[Exercise goal] Which lines run from the start of the material below through the line containing "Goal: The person"? Retype them exactly, pictures excluded.

##### Data shown #####

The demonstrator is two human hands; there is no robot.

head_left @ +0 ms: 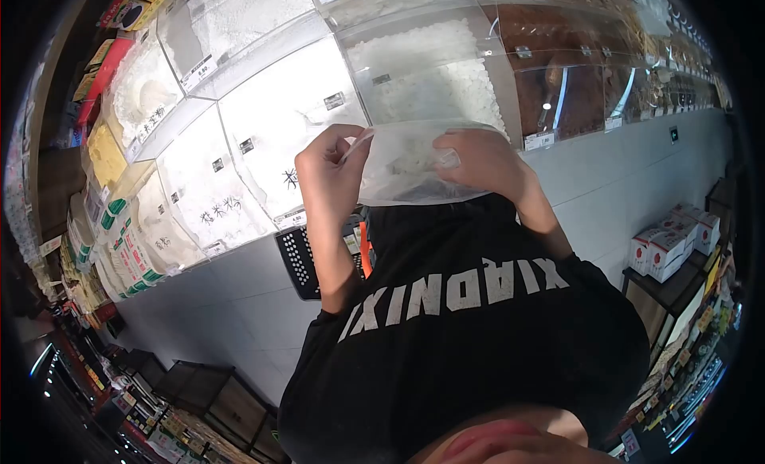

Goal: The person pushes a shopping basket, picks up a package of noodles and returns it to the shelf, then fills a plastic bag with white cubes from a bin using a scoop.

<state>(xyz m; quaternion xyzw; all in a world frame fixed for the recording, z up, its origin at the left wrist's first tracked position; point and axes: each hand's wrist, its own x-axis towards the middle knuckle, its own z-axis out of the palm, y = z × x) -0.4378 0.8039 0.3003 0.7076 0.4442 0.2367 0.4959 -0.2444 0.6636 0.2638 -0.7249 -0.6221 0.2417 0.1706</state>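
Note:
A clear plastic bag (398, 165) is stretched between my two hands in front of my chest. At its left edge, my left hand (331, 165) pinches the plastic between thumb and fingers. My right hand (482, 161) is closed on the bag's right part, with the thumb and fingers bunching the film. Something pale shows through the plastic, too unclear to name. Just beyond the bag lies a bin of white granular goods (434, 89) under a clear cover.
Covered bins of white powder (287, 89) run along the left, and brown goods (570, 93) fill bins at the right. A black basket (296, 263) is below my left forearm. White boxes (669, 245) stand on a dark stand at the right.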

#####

[Exercise answer]
The demonstrator is two human hands; there is no robot.

head_left @ +0 ms: 

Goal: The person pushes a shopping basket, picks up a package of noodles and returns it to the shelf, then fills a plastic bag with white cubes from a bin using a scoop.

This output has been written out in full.